Struct fann::FannTrainer [] [src]

pub struct FannTrainer<'a> {
    // some fields omitted
}

A training configuration. Create this with Fann::on_data or Fann::on_file and run the training with train.

Methods

impl<'a> FannTrainer<'a>

fn with_reports(self, interval: c_uint) -> FannTrainer<'a>

Activates printing reports periodically. Between two reports, interval neurons are added (for cascade training) or training goes on for interval epochs (otherwise).

fn with_callback(self, interval: c_uint, callback: &'a Fn(&Fann, &TrainData, c_uint) -> CallbackResult) -> FannTrainer<'a>

Configures a callback to be called periodically during training. Every interval epochs (for regular training) or every time interval new neurons have been added (for cascade training), the callback runs. It receives as arguments:

  • a reference to the current Fann,
  • a reference to the training data,
  • the number of steps (added neurons or epochs) taken so far.
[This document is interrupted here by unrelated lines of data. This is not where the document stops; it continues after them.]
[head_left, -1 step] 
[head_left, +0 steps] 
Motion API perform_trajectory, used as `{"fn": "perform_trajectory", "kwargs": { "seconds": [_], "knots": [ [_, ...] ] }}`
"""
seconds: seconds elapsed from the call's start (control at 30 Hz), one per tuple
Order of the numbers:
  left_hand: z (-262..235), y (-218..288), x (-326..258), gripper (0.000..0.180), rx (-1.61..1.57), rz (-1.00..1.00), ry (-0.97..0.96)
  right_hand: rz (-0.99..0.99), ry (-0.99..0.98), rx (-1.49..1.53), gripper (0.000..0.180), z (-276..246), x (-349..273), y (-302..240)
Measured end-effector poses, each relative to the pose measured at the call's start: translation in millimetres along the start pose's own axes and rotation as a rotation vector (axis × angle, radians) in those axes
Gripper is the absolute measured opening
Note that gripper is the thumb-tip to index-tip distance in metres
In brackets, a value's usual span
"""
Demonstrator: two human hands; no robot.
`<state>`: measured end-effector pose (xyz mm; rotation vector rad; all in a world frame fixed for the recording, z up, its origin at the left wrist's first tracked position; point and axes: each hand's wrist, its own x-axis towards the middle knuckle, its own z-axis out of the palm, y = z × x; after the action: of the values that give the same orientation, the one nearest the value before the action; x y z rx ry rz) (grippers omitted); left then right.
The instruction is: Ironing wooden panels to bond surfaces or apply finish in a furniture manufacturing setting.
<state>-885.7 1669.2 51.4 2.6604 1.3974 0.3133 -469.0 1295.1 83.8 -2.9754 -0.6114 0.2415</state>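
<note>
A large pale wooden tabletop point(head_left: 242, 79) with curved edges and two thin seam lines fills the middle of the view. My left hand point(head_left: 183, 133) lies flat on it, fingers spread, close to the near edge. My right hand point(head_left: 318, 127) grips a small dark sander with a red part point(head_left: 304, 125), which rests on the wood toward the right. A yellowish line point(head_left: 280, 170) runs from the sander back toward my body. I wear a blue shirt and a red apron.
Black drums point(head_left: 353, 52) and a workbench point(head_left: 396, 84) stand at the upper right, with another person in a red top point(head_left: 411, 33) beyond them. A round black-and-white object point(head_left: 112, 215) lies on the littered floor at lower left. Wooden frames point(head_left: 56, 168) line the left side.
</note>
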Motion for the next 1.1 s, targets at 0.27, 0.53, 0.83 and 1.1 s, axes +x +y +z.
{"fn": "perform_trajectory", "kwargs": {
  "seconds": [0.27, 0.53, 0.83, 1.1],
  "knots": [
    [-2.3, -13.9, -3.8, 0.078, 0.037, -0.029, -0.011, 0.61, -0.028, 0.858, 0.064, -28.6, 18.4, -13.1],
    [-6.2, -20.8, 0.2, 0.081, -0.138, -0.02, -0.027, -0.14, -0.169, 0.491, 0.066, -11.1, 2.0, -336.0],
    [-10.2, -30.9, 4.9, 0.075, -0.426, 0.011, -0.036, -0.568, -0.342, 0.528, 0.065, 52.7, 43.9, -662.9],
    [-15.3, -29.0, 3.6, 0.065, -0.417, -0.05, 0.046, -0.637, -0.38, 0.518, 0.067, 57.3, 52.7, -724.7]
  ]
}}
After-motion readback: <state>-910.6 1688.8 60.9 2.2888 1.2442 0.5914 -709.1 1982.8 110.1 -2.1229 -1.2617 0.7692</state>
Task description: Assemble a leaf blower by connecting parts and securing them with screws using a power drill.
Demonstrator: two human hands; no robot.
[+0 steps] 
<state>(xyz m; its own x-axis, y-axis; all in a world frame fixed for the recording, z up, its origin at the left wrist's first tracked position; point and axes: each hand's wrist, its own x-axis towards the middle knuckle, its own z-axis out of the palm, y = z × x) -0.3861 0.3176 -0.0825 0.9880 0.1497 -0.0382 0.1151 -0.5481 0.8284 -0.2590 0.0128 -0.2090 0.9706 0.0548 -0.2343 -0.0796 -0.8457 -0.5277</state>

fn cascade(self) -> FannTrainer<'a>

Use the Cascade2 algorithm: This adds neurons to the neural network while training, starting with an ANN without any hidden layers. The network should use shortcut connections, so it needs to be created like this:

let td = fann::TrainData::from_file("test_files/xor.data").unwrap();
let fann = fann::Fann::new_shortcut(&[td.num_input(), td.num_output()]).unwrap();

fn train(&mut self, max_steps: c_uint, desired_error: c_float) -> FannResult<()>

Train the network until either the mean square error drops below the desired_error, or the maximum number of steps is reached. If cascade training is activated, max_steps refers to the number of neurons that are added, otherwise it is the maximum number of training epochs.